▶ [What to work on] For every line that contains the string "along", pull that line out of the material below.

▶ [Data segment]
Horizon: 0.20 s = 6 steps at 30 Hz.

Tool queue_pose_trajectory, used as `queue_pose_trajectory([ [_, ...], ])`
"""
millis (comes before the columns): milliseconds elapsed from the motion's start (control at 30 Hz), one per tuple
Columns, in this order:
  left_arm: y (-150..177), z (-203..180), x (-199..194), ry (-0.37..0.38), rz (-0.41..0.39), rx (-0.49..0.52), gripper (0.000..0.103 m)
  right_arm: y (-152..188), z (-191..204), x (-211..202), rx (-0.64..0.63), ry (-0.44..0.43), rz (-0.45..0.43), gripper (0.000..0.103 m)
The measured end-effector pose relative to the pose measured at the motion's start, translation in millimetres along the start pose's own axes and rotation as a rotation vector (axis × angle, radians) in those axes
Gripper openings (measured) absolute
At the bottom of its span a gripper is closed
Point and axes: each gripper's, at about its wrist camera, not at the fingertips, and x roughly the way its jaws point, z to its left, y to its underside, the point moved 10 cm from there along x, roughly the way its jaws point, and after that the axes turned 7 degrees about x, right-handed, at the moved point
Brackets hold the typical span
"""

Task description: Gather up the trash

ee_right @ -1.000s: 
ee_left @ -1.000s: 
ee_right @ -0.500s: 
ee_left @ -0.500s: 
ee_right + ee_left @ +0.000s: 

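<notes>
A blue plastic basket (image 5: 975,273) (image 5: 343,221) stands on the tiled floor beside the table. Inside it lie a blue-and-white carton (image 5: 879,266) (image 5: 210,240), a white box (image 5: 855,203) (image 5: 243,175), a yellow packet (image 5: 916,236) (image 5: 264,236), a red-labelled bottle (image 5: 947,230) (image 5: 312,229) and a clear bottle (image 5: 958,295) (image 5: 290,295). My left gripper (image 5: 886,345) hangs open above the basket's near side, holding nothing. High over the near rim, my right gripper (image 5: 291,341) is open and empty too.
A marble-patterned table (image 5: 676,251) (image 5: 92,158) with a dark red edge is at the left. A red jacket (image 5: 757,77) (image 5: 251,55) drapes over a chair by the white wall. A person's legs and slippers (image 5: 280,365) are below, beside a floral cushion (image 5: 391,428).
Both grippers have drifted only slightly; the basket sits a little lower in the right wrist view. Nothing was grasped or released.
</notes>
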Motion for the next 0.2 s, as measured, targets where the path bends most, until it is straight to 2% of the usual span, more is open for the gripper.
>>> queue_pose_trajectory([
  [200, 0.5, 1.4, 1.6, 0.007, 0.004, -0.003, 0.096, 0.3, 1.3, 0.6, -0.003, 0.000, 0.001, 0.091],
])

▶ [Response area]
The measured end-effector pose relative to the pose measured at the motion's start, translation in millimetres along the start pose's own axes and rotation as a rotation vector (axis × angle, radians) in those axes
Point and axes: each gripper's, at about its wrist camera, not at the fingertips, and x roughly the way its jaws point, z to its left, y to its underside, the point moved 10 cm from there along x, roughly the way its jaws point, and after that the axes turned 7 degrees about x, right-handed, at the moved point

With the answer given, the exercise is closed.